The decisive variables shaping gas marginality over the next two years lie upstream, in LNG exposure and storage balance. LNG now accounts for approximately 57% of EU gas imports, and South-East Europe is increasingly exposed indirectly through Italy, Greece, and Central European hubs. Gas pricing in the region is no longer driven primarily by domestic fundamentals, but by global LNG dynamics, shipping availability, Asian demand pull, and expectations around storage refill. Storage levels entering winter have become the critical shock absorber. In a well-filled storage scenario, gas prices stabilise and marginality appears manageable. In a tight storage scenario, even moderate weather stress can trigger disproportionate power price responses. Gas marginality in the near term is therefore binary, not gradual.
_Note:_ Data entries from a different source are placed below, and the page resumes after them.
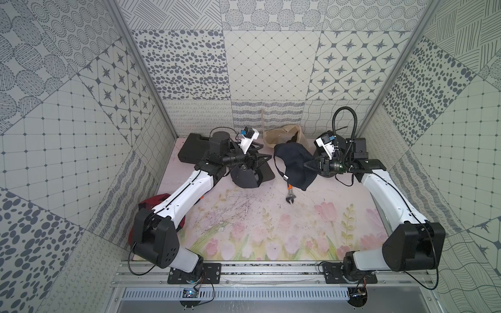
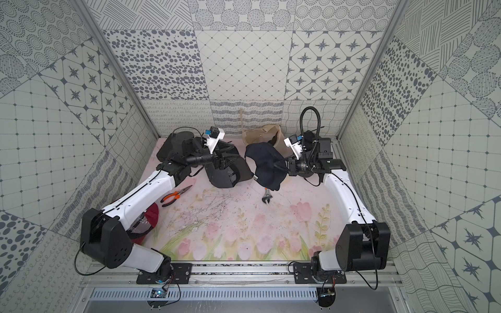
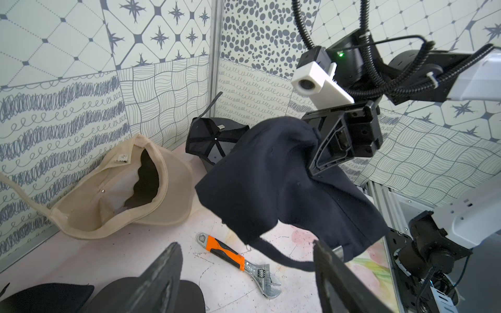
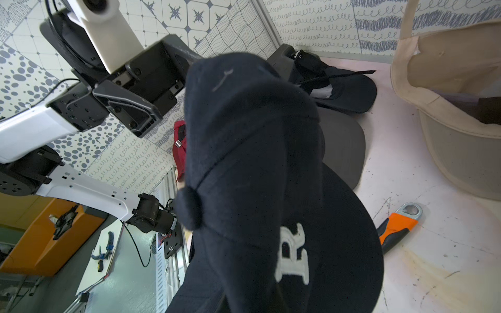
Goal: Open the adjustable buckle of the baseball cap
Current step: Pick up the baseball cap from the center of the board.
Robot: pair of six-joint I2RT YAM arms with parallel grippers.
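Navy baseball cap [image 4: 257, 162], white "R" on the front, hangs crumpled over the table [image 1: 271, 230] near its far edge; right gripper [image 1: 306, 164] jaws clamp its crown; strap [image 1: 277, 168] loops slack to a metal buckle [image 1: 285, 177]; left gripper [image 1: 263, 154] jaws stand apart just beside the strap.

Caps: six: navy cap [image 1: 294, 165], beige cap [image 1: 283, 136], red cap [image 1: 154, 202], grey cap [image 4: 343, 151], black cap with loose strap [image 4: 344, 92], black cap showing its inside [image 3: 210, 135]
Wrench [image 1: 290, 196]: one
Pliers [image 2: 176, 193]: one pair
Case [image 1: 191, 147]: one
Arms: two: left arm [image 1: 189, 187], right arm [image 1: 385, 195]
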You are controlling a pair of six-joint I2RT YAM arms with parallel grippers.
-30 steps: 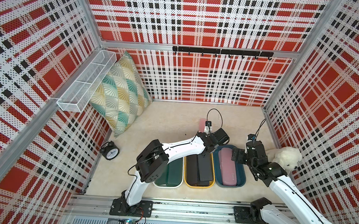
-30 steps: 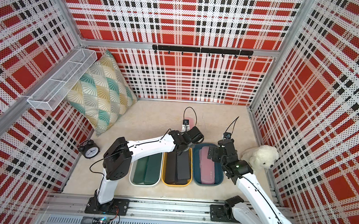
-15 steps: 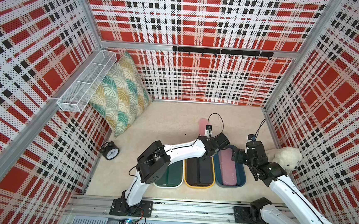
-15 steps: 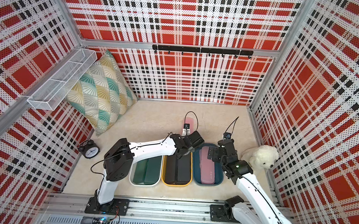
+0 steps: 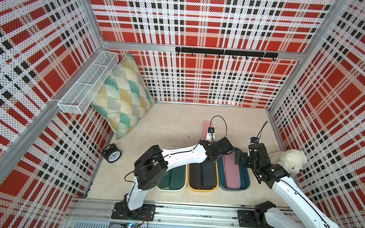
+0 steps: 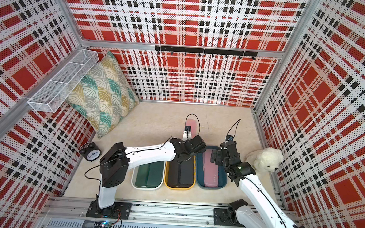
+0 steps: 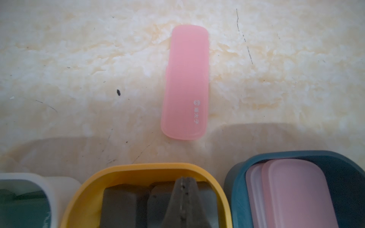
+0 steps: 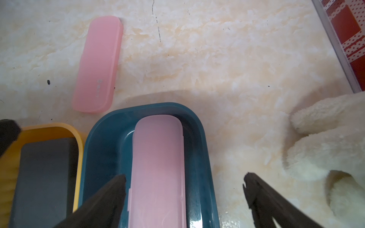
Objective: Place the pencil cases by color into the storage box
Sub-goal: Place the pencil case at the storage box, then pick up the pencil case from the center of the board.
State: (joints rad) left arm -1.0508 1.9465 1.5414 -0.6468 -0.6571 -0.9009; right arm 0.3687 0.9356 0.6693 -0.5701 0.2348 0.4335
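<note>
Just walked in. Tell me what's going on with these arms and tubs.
Two robot arms are sorting pencil cases by color into three tubs. The green cases lie in the white tub, the black cases in the yellow tub, and the pink cases in the blue tub. One loose pink case lies on the table beyond the tubs. The left gripper is shut and empty over the yellow tub's far end. The right gripper hangs open at the blue tub's edge, holding nothing.
</note>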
Forward markets confirm this reality with little ambiguity. Across South-East European hubs, winter and peak contracts for 2026–2027 continue to price explicit gas risk premia. Summer baseload flattens under solar pressure, but peak premiums remain elevated. If gas marginality were genuinely decaying in the near term, it would first appear through compression of peak forwards. That signal is not present. Markets are not pricing a near-term escape from gas. They are pricing continued exposure.
What would need to change to materially weaken gas marginality by the end of 2027 is equally clear, and equally unrealistic. Multi-day storage would need to be commissioned at scale. Demand-side flexibility would need to achieve real price elasticity. Major new hydro capacity would need to enter service. Or LNG markets would need to enter a sustained oversupply phase that structurally suppresses gas prices. None of these conditions are locked in at sufficient scale within the next two years.
The conclusion for 2026–2027 is therefore not ambiguous. Gas marginality remains structurally intact. It will be less frequent, more concentrated, more volatile, and more decisive during stress. The near-term challenge for power markets is not managing a transition away from gas, but managing gas risk more intelligently within a system increasingly shaped by renewables and short-duration storage. Any pricing, trading, or investment strategy that assumes early marginality decay risks mispricing peak exposure.
Gas will not disappear from South-East European power price formation in 2026–2027. It will define it when the system is tested.